The Department of Homeland Security is crediting tougher enforcement as the main reason for the decline, although some experts say it has more to do with the changing demographics and economic conditions in Mexico and other parts of Latin America.
Whatever the reason, the decline has taken a lot of heat off the Republicans to do anything more on the immigration reform front. GOP leaders are getting the tighter border security they have been clamoring for, and President Obama’s efforts to protect 5 million illegal immigrants in this country from deportation are hopelessly tied up in legal challenges.
But plenty of problems still remain.
While the flow of children and young adults fleeing gangs and other life-threatening dangers in Guatemala, Honduras and El Salvador has clearly subsided, many thousands of these children have been caught up in U.S. detention facilities or temporary housing while they await their fates.
Without lawyers, children are much more likely to be sent back to their home countries. Even if they have competent legal aid, these unaccompanied young people have few options for seeking legal status under federal law, including requesting asylum for fear of returning home to face gang violence.
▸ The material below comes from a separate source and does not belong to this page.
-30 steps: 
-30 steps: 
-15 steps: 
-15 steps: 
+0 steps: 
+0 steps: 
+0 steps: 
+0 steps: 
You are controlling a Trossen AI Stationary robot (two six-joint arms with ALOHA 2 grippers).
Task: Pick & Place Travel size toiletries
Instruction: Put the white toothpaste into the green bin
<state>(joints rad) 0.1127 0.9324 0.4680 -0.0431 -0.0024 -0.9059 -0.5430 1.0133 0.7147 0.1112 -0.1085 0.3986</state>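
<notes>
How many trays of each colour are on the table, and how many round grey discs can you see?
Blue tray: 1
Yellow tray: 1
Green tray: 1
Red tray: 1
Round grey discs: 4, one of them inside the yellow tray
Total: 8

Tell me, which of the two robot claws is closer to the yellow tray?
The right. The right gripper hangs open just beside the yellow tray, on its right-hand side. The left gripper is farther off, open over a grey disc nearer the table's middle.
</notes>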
According to the Economic Policy Institute in Washington, most unaccompanied children crossing the border are designated for deportation once they come before a judge. However, the wait for a hearing in immigration court often lasts many months or even years. As of April, there was a record high of 445,607 new cases awaiting disposition in the immigration court system, according to Syracuse University’s Transactional Records Access Clearinghouse (TRAC). That was far more than twice the number of pending cases in 2008.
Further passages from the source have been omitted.